For the listing below, print exactly the lines from the line with "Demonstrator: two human" to the line with "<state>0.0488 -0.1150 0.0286", both included, and nothing beyond them.
=== Begin Enclosure ===
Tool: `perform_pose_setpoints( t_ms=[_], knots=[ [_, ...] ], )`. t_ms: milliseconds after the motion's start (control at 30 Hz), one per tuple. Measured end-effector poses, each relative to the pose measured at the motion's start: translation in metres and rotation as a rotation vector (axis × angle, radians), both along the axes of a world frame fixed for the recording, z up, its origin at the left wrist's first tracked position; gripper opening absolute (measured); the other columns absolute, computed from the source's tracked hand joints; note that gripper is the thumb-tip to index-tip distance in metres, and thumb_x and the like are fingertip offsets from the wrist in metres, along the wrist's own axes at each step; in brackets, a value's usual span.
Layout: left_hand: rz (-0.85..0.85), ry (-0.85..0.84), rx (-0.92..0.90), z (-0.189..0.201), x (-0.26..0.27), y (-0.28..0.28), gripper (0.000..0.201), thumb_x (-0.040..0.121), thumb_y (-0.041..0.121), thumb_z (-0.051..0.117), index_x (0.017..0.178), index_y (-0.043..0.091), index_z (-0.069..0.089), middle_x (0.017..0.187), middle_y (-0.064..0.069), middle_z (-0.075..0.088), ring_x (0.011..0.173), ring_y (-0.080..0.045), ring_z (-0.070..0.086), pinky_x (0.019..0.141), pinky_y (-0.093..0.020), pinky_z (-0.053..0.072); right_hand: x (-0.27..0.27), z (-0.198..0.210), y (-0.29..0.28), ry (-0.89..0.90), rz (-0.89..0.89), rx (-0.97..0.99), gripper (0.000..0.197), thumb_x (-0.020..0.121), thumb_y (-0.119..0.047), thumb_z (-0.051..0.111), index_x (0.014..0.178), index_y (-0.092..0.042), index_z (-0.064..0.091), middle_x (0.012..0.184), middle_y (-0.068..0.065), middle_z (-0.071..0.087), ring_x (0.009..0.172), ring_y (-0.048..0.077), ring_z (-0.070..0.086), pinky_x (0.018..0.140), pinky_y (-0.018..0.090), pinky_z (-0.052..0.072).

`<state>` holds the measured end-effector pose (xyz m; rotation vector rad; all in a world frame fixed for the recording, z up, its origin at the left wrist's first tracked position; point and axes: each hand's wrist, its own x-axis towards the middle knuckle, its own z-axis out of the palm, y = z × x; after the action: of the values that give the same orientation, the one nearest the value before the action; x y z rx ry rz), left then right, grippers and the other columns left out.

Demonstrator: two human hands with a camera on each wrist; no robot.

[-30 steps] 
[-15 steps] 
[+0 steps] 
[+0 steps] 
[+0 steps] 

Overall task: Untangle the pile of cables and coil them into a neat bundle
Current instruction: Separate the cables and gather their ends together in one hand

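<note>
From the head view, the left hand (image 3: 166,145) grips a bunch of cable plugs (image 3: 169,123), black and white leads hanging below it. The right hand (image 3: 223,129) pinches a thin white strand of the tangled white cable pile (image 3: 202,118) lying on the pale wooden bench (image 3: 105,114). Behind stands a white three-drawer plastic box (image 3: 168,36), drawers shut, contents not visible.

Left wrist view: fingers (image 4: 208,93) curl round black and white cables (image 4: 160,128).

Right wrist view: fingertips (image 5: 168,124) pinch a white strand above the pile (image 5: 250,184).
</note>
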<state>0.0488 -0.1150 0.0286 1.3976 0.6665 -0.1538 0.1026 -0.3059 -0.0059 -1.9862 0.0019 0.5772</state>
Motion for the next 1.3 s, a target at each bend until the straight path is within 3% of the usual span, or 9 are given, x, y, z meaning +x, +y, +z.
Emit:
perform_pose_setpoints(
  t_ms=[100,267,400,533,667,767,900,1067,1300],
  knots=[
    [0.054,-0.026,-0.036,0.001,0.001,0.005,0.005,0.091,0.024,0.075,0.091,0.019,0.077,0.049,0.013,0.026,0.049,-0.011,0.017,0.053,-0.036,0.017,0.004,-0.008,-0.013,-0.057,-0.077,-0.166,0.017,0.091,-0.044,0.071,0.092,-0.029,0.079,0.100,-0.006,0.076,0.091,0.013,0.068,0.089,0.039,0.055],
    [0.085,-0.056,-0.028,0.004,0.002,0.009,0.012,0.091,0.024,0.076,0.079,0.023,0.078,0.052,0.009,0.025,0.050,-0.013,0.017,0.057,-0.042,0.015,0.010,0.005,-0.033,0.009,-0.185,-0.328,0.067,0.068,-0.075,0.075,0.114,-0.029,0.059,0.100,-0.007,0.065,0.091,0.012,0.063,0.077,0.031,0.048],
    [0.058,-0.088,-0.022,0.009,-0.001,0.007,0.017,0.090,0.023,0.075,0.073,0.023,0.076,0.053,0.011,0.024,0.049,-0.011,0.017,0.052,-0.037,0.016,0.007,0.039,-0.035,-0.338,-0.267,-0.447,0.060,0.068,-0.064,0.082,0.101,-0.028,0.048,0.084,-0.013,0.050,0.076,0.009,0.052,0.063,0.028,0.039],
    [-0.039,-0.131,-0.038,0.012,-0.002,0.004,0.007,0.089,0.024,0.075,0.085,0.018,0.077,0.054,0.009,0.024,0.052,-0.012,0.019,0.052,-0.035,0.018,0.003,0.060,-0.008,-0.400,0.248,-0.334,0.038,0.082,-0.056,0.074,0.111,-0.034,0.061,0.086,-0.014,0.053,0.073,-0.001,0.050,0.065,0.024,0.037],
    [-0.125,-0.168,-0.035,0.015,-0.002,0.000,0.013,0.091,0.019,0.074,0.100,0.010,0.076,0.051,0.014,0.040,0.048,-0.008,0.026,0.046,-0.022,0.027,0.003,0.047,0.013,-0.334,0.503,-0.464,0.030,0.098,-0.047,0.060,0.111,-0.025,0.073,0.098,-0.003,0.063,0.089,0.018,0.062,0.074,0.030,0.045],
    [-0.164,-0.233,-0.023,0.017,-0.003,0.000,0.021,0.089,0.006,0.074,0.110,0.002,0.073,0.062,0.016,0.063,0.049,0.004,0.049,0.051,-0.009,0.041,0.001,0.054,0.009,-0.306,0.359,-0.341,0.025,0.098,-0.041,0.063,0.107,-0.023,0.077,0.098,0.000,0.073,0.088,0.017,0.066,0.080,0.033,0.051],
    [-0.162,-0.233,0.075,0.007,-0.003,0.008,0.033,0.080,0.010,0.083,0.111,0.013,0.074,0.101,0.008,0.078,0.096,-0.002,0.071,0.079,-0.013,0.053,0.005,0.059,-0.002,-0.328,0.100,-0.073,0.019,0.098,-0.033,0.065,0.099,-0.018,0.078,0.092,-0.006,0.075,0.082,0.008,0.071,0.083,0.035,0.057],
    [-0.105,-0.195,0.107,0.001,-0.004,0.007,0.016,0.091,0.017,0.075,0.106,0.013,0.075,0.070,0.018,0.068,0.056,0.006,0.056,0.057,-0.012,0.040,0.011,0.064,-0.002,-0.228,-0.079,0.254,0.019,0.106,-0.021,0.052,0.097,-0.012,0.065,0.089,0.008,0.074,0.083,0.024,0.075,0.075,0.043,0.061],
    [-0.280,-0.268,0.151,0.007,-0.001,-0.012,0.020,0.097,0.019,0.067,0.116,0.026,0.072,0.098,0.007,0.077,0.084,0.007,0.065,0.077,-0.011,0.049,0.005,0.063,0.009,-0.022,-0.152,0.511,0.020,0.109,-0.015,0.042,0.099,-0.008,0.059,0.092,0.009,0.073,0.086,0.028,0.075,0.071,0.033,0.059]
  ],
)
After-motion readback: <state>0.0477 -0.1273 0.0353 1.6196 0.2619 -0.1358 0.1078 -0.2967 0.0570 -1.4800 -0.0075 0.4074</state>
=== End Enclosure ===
## SOLVED PROBLEM
Demonstrator: two human hands with a camera on each wrist; no robot.

[-30 steps] 
[-15 steps] 
[+0 steps] 
[+0 steps] 
[+0 steps] 

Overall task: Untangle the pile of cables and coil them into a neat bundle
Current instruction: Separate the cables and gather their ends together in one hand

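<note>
From the head view, the left hand (image 3: 166,145) grips a bunch of cable plugs (image 3: 169,123), black and white leads hanging below it. The right hand (image 3: 223,129) pinches a thin white strand of the tangled white cable pile (image 3: 202,118) lying on the pale wooden bench (image 3: 105,114). Behind stands a white three-drawer plastic box (image 3: 168,36), drawers shut, contents not visible.

Left wrist view: fingers (image 4: 208,93) curl round black and white cables (image 4: 160,128).

Right wrist view: fingertips (image 5: 168,124) pinch a white strand above the pile (image 5: 250,184).
</note>
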<state>0.0488 -0.1150 0.0286 1.3976 0.6665 -0.1538 0.1026 -0.3059 -0.0059 -1.9862 0.0019 0.5772</state>

No further output is needed here.